Restate, word for word, every line of the data.

[Opening Supplied information section]

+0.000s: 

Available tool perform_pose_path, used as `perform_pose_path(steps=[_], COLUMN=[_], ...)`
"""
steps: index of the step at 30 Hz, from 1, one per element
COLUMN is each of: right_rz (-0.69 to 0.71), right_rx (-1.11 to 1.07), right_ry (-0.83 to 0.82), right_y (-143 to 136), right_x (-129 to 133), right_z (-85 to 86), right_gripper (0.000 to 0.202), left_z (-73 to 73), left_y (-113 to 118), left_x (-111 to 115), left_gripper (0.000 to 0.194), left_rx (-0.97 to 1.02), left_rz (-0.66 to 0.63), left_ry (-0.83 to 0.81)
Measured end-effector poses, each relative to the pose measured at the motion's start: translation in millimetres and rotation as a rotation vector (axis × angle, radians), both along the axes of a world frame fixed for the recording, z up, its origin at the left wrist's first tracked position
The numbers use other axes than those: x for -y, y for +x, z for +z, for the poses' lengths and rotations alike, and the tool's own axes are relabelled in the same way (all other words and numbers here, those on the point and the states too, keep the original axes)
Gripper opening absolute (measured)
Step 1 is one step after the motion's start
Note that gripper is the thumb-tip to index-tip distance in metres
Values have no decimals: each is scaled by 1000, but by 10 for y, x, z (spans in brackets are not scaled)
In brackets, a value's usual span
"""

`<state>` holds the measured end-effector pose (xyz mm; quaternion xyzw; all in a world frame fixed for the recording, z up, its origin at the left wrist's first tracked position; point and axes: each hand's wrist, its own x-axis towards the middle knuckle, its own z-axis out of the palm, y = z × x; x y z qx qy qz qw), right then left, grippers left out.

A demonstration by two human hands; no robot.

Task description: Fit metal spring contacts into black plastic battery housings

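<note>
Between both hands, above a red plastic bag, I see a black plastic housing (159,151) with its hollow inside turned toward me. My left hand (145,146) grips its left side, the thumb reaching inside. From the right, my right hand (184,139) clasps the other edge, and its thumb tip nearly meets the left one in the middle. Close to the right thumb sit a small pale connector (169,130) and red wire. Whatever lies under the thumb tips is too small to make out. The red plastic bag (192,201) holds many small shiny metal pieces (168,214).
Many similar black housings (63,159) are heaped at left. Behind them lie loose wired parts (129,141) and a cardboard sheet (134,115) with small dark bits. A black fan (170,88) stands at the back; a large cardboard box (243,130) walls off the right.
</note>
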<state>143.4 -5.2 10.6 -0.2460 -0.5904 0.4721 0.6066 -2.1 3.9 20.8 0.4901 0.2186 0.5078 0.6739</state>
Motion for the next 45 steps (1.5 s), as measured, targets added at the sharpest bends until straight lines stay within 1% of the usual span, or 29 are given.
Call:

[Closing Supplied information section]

## Exercise response
+0.000s: 

Available tool perform_pose_path, used as `perform_pose_path(steps=[_], COLUMN=[_], ...)`
"""
steps: index of the step at 30 Hz, from 1, one per element
COLUMN is each of: right_rz (-0.69 to 0.71), right_rx (-1.11 to 1.07), right_ry (-0.83 to 0.82), right_y (-143 to 136), right_x (-129 to 133), right_z (-85 to 86), right_gripper (0.000 to 0.202), left_z (-73 to 73), left_y (-113 to 118), left_x (-111 to 115), left_gripper (0.000 to 0.194), left_rx (-0.97 to 1.02), left_rz (-0.66 to 0.63), left_ry (-0.83 to 0.81)
Measured end-effector poses, each relative to the pose measured at the motion's start: translation in millimetres and rotation as a rotation vector (axis × angle, radians), both along the axes of a world frame fixed for the recording, z up, its origin at the left wrist's first tracked position
The numbers use other axes than those: x for -y, y for +x, z for +z, for the poses' lengths and rotations alike, and the tool's own axes are relabelled in the same way (all other words and numbers here, those on the point and the states too, keep the original axes)
Gripper opening absolute (measured)
Step 1 is one step after the motion's start
Note that gripper is the thumb-tip to index-tip distance in metres
Values have no decimals: each is scaled by 1000, but by 10 for y, x, z (spans in brackets are not scaled)
In brackets, a value's usual span
"""

`<state>` holds the measured end-effector pose (xyz mm; quaternion xyzw; all in a world frame fixed for the recording, z up, its origin at the left wrist's first tracked position; point and axes: each hand's wrist, its own x-axis towards the middle knuckle, its own z-axis out of the palm, y = z × x; x y z qx qy qz qw), right then left, grippers left out.

A demonstration by two human hands; no robot.

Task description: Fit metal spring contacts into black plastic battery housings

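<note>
Between both hands, above a red plastic bag, I see a black plastic housing (159,151) with its hollow inside turned toward me. My left hand (145,146) grips its left side, the thumb reaching inside. From the right, my right hand (184,139) clasps the other edge, and its thumb tip nearly meets the left one in the middle. Close to the right thumb sit a small pale connector (169,130) and red wire. Whatever lies under the thumb tips is too small to make out. The red plastic bag (192,201) holds many small shiny metal pieces (168,214).
Many similar black housings (63,159) are heaped at left. Behind them lie loose wired parts (129,141) and a cardboard sheet (134,115) with small dark bits. A black fan (170,88) stands at the back; a large cardboard box (243,130) walls off the right.
</note>
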<state>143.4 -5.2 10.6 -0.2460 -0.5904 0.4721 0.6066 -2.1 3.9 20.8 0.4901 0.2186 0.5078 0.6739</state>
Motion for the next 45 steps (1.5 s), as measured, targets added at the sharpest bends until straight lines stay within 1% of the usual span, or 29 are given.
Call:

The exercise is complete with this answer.